About this task: Filter the listing below, copying every line in which the word "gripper" appears.

Data below:
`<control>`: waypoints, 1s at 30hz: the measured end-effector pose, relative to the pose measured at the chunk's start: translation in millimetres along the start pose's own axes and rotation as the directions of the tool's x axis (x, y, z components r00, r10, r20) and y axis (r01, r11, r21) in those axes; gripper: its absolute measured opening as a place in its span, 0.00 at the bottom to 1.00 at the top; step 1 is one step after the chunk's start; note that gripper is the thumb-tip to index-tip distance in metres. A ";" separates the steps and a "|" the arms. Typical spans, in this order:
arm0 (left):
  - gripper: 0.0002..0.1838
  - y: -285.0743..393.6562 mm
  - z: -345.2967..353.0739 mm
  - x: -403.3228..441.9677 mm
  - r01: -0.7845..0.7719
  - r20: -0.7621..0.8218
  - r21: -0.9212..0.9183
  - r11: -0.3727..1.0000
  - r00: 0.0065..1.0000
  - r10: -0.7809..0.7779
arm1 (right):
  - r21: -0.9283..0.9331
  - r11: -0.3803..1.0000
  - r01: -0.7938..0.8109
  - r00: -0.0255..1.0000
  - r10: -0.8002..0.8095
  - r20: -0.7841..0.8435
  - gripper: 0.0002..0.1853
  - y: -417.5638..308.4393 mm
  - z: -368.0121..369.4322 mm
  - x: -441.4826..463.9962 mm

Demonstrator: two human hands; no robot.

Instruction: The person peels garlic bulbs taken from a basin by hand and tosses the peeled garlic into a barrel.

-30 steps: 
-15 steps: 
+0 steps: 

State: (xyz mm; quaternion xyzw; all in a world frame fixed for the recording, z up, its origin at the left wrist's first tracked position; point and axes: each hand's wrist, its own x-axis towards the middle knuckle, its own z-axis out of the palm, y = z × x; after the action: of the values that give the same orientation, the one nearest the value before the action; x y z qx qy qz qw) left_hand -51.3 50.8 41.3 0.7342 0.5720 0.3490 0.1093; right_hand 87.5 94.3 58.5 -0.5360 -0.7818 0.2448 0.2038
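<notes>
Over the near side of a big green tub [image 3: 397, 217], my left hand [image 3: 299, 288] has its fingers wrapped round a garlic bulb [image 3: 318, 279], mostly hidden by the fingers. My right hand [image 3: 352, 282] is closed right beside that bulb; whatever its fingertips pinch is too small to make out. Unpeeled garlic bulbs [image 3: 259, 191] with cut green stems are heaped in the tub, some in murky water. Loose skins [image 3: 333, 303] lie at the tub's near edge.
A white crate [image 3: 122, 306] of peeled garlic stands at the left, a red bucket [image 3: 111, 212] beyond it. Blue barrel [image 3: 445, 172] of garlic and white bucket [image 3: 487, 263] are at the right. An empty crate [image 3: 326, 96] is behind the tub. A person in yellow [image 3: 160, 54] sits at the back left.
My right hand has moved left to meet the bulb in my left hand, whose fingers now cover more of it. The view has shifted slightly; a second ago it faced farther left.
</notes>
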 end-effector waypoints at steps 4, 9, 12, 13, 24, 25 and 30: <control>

Answer below:
`<control>`: waypoints, 1s at 30hz: the measured end-effector pose, relative to the pose measured at the chunk's start: translation in millimetres along the start pose's own axes and rotation as the directions of the tool's x axis (x, y, z components r00, r10, r20) and y axis (r01, r11, r21) in those axes; gripper: its absolute measured opening as a place in its span, 0.00 at the bottom to 1.00 at the top; step 1 is one step after the chunk's start; note that gripper is the thumb-tip to index-tip distance in metres. A ";" separates the steps and a "|" the arms. Typical spans, in this order:
  - gripper: 0.0002..0.1838
  - gripper: 0.0002..0.1853

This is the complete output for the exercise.